To establish which EU jurisdiction will be applicable to some legal matters, such as dealing with estates of those deceased, jurisdictions will look to elements such as “domicile”, “habitual residence” and “nationality”.
Common law countries, such as Ireland, will examine the domicile of the deceased to determine the succession of moveable property. For immoveable property, the law of the country in which the property is situate (“lex situs”) is examined. Other civil law countries will look at either the habitual residence, or the nationality of the deceased, to determine the succession of moveable property. In many countries this element also determines the succession of immoveable property.
It is important to note that tax legislation will more often than not, differ again as to what criteria it will examine to determine what tax laws will apply. The below elements of “domicile”, “habitual residence” and “nationality” are explained only in the general context of succession legislation.
Domicile is generally determined by reference to a person’s intention to permanently or indefinitely reside in a country. Often the person will physically have a presence there.
Domicile is a legal concept and its rules have been established by way of case law as opposed to by statutory definition. There are three types of domicile:
Domicile Of Origin: The domicile of origin, is usually acquired from that of the father; otherwise it is that of his/her mother.
Domicile Of Choice: A person may acquire a domicile of choice by actually residing in a country and having the intention to remain there permanently or indefinitely. Where a domicile of choice is given up and a new domicile of choice is not acquired, the domicile of origin is automatically re-acquired, even if the person does not show any intention of returning to the domicile of origin and may never set foot in that country of origin.
Domicile Of Dependency: This is the domicile a minor holds if the parent’s domicile changes while he/she is still a minor. When the minor reaches 18 they then hold a domicile of choice.
Habitual residence is considered in an objective manner and is determined by which country the individual habitually resides in, as opposed to domicile, which takes account of the subjective element of a person’s intentions.

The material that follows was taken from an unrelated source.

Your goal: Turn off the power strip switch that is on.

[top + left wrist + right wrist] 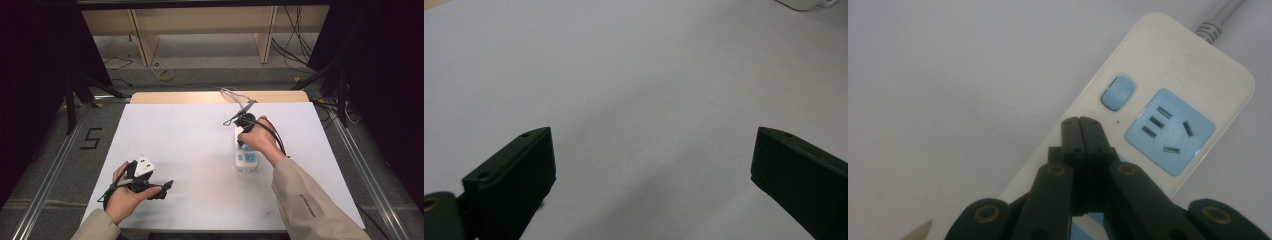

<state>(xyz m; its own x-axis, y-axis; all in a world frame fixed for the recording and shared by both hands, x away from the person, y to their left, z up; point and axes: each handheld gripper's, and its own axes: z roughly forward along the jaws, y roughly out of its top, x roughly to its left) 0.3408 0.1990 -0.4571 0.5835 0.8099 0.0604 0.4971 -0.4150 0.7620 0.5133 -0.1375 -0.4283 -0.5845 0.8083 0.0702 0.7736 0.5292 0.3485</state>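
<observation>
A white power strip with light-blue socket plates lies right of the table's middle, its grey cable running off toward the far edge. My right gripper hovers over the strip's far end. In the right gripper view its jaws are pressed together with nothing between them, their tips just below the strip's blue switch button and beside a blue socket. Whether the tips touch the strip I cannot tell. My left gripper rests near the table's front left, jaws wide apart over bare white surface.
A white sheet covers the table, with a strip of wooden tabletop bare at the far edge. Beyond it are wooden shelving legs and loose cables on the floor. Dark frames stand at both sides.
</observation>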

The EU test for habitual residence is based on an individual’s interests rather than by a particular duration of residence. A new EU Succession law, effective from 17 August 2015 will introduce a uniform definition of habitual residence for all member states in determining the forum that applies to Succession law. It should be noted that Ireland, the UK and Denmark are not signatories. A practical guide on the 'Habitual Residence Test' was published by the European Commission in January 2014 to assist member states apply EU rules on the coordination of social security, for EU citizens, that have moved to another member state.
Nationality is given to a person on birth or origin or by naturalisation. Many civil law countries have moved away from applying the concept of domicile to the concept of nationality. Where an individual has dual nationality, legislation will be required to deal with the succession of assets.
Most countries of central and eastern Europe use the term “citizenship”, which has the same meaning as the term “nationality” used in the European Convention on Nationality and by most western European states.
For estate planning purposes, domicile, habitual residence and nationality should be considered carefully and the legislation of the relevant countries examined. Although the new EU Succession law will no doubt assist with conflicts of law in Europe, for those with foreign estates in countries which are not signatories to the law, it is important that specialised legal and tax advice is obtained when dealing with their estate.